A mid-size health insurance provider was processing 180,000 claims per month through a mainframe-era batch system that ran overnight. Claims adjudication took 14 business days on average - and that was on a good month. When volumes spiked during open enrollment, the backlog ballooned past 30 days. Providers in the network were openly threatening to leave.

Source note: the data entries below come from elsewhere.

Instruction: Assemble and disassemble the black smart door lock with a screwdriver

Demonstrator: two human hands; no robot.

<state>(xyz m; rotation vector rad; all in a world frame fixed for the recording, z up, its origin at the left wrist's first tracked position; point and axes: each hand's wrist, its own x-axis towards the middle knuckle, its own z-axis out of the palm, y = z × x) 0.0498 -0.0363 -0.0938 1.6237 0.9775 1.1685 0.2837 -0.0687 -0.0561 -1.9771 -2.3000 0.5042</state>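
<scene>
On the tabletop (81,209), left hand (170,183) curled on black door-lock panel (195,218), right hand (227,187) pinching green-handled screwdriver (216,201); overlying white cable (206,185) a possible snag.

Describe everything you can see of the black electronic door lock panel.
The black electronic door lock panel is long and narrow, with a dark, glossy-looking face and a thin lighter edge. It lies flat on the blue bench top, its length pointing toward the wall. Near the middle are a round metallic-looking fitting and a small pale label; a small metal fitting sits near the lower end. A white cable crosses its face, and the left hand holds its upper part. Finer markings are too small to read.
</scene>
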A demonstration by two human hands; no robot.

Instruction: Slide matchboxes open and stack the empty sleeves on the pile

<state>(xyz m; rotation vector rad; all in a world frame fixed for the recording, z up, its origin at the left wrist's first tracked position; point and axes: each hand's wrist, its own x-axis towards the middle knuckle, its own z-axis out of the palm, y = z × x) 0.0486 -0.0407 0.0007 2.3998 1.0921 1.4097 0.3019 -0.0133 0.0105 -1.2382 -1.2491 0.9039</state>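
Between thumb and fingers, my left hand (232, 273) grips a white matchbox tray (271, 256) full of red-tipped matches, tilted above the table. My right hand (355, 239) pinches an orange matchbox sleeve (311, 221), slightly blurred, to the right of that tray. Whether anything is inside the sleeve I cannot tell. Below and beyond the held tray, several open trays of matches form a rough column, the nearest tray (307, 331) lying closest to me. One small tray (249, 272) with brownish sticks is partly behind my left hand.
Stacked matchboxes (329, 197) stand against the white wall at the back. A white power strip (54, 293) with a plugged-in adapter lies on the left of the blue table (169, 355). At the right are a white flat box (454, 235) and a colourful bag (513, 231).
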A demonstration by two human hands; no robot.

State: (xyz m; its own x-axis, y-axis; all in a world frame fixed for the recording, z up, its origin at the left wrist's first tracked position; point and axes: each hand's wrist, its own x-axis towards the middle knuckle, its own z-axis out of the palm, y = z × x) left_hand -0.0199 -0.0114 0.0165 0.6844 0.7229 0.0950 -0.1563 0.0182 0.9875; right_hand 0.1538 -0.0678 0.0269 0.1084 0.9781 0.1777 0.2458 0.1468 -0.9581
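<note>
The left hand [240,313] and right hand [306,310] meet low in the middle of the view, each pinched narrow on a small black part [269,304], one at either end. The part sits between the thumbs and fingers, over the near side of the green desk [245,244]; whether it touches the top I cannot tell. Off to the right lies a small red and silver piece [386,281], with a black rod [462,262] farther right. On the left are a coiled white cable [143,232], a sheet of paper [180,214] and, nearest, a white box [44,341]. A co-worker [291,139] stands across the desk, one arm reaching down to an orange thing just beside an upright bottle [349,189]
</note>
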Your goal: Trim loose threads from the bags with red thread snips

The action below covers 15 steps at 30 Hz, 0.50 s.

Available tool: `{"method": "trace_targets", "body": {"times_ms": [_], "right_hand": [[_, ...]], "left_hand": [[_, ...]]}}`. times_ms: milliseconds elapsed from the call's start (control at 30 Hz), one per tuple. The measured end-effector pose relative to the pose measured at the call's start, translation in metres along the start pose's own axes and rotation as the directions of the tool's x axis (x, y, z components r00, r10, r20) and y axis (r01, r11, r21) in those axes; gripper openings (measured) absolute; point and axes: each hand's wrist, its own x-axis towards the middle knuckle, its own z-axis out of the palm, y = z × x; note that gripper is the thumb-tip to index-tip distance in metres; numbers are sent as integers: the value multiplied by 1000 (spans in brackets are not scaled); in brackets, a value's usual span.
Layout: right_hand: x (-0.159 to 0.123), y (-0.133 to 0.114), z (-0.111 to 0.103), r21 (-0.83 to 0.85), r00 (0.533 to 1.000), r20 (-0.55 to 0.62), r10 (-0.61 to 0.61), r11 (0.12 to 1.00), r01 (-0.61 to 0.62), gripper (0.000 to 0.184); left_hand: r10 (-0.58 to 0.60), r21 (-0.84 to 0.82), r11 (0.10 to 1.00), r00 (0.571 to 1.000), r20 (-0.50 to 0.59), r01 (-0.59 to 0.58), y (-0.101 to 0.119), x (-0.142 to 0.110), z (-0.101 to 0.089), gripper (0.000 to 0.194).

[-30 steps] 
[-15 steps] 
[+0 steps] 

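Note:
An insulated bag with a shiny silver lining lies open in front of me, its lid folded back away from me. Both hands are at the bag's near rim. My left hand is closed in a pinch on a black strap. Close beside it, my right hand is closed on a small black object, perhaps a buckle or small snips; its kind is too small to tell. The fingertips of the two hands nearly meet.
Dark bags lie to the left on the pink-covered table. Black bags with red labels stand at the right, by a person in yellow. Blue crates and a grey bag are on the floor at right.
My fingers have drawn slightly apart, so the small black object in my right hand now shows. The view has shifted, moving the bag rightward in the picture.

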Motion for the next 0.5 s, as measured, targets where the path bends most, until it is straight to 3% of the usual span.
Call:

The operations team couldn't even answer a basic question: "How many claims are in the queue right now?" That number came from a weekly Excel report assembled manually by a senior analyst, and it was always 3-5 days stale by the time leadership saw it. The mainframe's DB2 tables weren't queryable by anyone outside of two COBOL developers, both of whom had been with the company since 1998. The data team had zero real-time visibility, and every decision was based on gut instinct and spreadsheets that didn't agree with each other.

The Solution

We built an Azure Data Factory pipeline that extracts claims data from the mainframe DB2 system via a self-hosted Integration Runtime. This was non-negotiable - the mainframe sat behind a firewall with no public endpoint, so we deployed the IR on an on-prem VM with connectivity to both DB2 and Azure. ADF pulls claims records on a 15-minute schedule, stages them in ADLS Gen2 as Parquet files (partitioned by claim_date and claim_type), and loads them into Snowflake.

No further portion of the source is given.